A mix of favorable conditions — including the reduced risk of a near-term default by Greece — pushed a number of investment-grade corporates to issue multiyear bonds this week and could lead more nonfinancial companies to tap the credit markets.
The news that eurozone countries agreed to provide Greece with another $170 billion in bailout money ahead of a looming bond payment in March brought U.S. issuers off the sidelines. In a flurry of deals, Citigroup, Marriott International, BHP Billiton, Goodyear, and Deere Capital, among others, sold new debt, with total issuance so far this week approaching $10 billion. Mining company BHP Billiton alone sold $5.25 billion in new paper.
“Companies tend to not bring issues into the market when there’s a big decision overhang on something like whether [the European Union] is going to advance the package or not,” says Ron D’Vari, chief executive of New Oak Capital, a portfolio risk-assessment and valuation firm.
While there are doubts that Greece’s debt problem is really solved, “people are learning that Europe can actually cope with its problems, including potentially considering letting an entity like Greece default at some point,” D’Vari says. The other positive is that EU leadership is “holding to their line that being a member means you ultimately need to deliver [on your promises], and that potentially will keep Italy, Spain, Portugal, and Ireland in check,” he says.

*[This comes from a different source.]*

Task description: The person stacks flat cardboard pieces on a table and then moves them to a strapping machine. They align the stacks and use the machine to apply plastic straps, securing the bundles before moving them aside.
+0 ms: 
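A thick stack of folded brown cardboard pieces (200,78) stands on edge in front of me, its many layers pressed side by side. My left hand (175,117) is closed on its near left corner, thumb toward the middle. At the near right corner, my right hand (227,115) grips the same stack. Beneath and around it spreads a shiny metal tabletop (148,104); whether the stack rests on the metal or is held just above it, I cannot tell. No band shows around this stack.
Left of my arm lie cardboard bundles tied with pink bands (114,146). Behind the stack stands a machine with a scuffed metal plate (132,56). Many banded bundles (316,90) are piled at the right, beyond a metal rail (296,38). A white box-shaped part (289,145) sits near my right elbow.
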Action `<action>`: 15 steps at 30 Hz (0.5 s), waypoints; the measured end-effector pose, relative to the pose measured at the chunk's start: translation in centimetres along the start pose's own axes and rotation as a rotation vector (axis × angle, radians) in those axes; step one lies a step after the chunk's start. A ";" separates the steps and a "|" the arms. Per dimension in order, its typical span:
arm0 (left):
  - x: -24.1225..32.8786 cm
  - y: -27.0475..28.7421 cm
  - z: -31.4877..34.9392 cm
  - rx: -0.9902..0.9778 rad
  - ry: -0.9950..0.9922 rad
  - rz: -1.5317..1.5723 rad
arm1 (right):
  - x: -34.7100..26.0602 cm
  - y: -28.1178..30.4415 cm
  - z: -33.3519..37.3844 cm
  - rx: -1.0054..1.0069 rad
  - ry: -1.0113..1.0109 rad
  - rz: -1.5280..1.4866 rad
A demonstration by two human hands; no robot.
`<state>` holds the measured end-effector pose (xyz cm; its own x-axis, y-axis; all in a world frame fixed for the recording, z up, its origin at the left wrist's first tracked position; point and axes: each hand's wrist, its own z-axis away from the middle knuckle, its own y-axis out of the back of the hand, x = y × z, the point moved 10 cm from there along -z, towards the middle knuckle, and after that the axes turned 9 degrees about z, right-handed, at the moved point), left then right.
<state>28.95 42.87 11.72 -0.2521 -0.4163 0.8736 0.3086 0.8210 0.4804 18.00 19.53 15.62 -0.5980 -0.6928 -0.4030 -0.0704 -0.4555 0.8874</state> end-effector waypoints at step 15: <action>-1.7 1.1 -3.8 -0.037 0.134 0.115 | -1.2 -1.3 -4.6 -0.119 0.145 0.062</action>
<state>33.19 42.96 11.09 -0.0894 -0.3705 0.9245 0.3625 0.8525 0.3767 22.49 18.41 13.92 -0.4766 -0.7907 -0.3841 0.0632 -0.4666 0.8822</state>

The opening in the bond market comes at a good time. “We just passed mid-February so CFOs are trying to put their plans in motion, which means raising the capital needed to fill [financing gaps],” says D’Vari. “From a CFO point of view you have to take advantage of moments like this and bring the deals that you have had waiting in the pipeline to market.”
Companies were sitting on the sidelines in the second half of 2011. But a general sense that the U.S. economy is improving and a stabilizing of financial-market volatility have helped create the favorable climate.
“Typically the bond markets are open [or] they’re shut, and they really go through these swings in terms of accessibility to capital,” says Brian Hart, a partner in the corporate finance practice at Jenner & Block. “Right now investment-grade issuers see an opportunity to raise funds.”
Interest rates that issuers must pay on investment-grade corporate paper are at near-record lows. Further, the yield on the Barclays Capital Corporate Investment Grade Index fell to 3.37 on Thursday, its lowest level since last August. This week BHP Billiton issued $1 billion of 30-year notes at a 102 basis-point spread over Treasuries.
If companies can lock in at historically low interest rates in a senior note issuance and take the maturity out 8 to 10 years, they will give investors something in return, says Hart. In exchange for such low rates, “I’ve seen companies give the bondholders price protection in case there’s a refinance,” Hart says.
The overall supply-demand dynamic is also currently in favor of issuers. Deleveraging during the economic downturn has given institutional investors fewer fixed-income instruments to invest in. “High-quality corporate bonds have proven to be a good investment and are the ‘preferred habitat’ for a growing large portion of investable capital — e.g., pension funds and insurance [companies],” says D’Vari. “As demand has steadily risen, supply has been reduced.”